* What is expected
Below are the records; give the number of lines in them that include the word "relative", and nothing more.

== == ==

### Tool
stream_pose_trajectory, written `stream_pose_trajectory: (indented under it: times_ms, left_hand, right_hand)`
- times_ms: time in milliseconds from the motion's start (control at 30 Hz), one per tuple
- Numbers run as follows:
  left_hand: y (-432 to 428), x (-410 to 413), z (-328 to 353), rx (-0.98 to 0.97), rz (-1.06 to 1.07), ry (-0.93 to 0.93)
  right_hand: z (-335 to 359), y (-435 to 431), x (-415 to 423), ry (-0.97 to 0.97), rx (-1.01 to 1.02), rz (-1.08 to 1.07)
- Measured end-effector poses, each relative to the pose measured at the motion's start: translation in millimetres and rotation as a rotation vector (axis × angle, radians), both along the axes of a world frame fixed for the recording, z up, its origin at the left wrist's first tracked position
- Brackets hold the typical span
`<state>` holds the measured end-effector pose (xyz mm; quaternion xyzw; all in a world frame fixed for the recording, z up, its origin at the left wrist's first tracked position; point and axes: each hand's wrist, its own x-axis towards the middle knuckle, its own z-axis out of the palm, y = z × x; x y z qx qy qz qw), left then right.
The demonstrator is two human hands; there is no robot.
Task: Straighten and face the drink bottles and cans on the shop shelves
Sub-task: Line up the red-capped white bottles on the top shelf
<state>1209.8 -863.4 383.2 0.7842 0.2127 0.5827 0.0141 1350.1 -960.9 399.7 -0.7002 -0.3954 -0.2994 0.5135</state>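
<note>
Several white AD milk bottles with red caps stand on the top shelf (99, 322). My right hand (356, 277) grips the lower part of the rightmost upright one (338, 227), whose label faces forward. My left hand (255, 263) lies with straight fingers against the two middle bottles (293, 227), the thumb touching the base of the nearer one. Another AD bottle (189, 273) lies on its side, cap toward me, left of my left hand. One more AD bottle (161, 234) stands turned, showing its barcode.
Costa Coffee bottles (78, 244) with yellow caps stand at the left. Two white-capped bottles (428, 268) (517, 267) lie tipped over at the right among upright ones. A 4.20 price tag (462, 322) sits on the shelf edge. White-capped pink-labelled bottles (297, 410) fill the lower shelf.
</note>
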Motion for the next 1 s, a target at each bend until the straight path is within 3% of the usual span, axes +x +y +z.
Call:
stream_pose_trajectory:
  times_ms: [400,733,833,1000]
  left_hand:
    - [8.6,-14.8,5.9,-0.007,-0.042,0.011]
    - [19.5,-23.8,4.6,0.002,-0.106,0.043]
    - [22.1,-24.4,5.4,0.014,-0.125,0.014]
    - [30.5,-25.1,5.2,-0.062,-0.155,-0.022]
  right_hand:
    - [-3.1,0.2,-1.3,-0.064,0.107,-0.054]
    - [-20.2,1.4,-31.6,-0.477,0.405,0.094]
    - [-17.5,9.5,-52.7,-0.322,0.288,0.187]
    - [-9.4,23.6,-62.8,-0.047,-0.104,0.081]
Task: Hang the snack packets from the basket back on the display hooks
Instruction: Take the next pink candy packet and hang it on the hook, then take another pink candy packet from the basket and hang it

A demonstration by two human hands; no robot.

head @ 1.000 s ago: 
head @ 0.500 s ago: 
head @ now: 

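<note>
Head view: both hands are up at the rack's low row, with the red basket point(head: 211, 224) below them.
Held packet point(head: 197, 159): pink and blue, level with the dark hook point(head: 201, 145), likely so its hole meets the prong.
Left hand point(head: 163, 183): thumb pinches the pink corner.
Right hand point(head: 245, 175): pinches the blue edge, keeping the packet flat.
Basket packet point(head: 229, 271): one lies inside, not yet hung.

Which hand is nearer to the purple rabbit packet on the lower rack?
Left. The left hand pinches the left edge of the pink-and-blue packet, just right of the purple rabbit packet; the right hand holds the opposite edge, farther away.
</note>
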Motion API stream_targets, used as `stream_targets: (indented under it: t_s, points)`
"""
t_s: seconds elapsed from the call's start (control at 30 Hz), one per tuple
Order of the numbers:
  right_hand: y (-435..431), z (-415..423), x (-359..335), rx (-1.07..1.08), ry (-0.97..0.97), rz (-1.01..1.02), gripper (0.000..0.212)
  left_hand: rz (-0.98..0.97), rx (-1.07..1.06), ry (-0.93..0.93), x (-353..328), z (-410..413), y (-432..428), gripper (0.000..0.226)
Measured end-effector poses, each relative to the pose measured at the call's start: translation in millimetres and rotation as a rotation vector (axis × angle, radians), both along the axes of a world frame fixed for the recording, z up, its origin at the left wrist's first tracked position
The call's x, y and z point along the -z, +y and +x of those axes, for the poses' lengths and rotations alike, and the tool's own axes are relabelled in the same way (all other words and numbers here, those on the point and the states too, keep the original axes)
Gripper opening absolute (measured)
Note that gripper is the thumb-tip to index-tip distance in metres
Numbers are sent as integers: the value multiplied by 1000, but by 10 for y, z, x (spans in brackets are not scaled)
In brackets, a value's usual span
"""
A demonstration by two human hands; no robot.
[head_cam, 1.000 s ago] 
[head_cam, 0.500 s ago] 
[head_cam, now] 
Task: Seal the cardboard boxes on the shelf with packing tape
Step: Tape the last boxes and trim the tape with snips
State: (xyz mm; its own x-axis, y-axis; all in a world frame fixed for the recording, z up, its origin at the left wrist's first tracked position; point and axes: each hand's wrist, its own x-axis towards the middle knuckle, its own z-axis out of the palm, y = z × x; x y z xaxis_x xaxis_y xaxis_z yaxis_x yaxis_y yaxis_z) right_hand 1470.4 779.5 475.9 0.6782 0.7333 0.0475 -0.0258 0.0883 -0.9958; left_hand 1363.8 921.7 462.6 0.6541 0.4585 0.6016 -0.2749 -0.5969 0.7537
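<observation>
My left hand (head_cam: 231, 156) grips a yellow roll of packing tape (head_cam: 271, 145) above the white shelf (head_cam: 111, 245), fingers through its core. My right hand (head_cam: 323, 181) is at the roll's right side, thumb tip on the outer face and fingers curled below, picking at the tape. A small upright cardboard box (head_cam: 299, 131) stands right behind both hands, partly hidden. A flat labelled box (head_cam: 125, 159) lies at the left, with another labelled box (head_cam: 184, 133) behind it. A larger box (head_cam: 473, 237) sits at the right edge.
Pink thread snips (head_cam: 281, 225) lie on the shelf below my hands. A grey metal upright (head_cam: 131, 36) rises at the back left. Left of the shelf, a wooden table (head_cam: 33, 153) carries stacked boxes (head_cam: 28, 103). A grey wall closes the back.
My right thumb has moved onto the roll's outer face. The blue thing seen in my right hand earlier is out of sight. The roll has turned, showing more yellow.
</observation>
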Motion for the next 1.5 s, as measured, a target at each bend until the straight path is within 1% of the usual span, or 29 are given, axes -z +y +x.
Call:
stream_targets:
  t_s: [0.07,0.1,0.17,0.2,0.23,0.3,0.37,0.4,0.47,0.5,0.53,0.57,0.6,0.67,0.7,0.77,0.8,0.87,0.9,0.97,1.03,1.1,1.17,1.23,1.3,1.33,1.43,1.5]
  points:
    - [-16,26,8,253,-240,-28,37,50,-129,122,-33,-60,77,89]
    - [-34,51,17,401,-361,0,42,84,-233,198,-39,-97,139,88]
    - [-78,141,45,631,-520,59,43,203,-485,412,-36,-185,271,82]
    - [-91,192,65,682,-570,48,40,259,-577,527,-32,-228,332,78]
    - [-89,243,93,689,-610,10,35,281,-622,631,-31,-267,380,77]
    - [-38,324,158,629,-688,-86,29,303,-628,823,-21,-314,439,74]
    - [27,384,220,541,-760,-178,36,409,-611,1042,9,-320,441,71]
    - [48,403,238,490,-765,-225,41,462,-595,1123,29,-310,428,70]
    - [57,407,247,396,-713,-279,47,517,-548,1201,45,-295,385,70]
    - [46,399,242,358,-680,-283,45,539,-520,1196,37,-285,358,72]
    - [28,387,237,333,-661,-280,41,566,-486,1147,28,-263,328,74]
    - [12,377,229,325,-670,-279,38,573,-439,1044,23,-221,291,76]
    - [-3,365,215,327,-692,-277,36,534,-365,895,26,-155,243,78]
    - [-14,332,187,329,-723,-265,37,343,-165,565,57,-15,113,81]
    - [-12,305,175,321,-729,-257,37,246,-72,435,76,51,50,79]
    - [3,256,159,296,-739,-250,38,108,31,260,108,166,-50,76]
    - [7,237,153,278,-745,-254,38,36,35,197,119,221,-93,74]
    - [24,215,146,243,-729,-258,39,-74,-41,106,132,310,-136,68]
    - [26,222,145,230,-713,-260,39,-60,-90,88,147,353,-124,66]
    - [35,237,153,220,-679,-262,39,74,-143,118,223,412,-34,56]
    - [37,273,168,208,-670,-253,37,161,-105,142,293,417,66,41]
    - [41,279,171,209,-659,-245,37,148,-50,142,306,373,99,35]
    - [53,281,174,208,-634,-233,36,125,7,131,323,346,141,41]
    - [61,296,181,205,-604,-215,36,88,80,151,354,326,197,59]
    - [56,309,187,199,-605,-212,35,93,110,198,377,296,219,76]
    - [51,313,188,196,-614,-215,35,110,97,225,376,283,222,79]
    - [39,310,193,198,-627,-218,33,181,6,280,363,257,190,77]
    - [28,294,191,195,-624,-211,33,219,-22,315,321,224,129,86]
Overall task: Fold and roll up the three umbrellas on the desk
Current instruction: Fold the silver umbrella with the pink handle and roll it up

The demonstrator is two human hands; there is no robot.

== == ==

* Written solution
2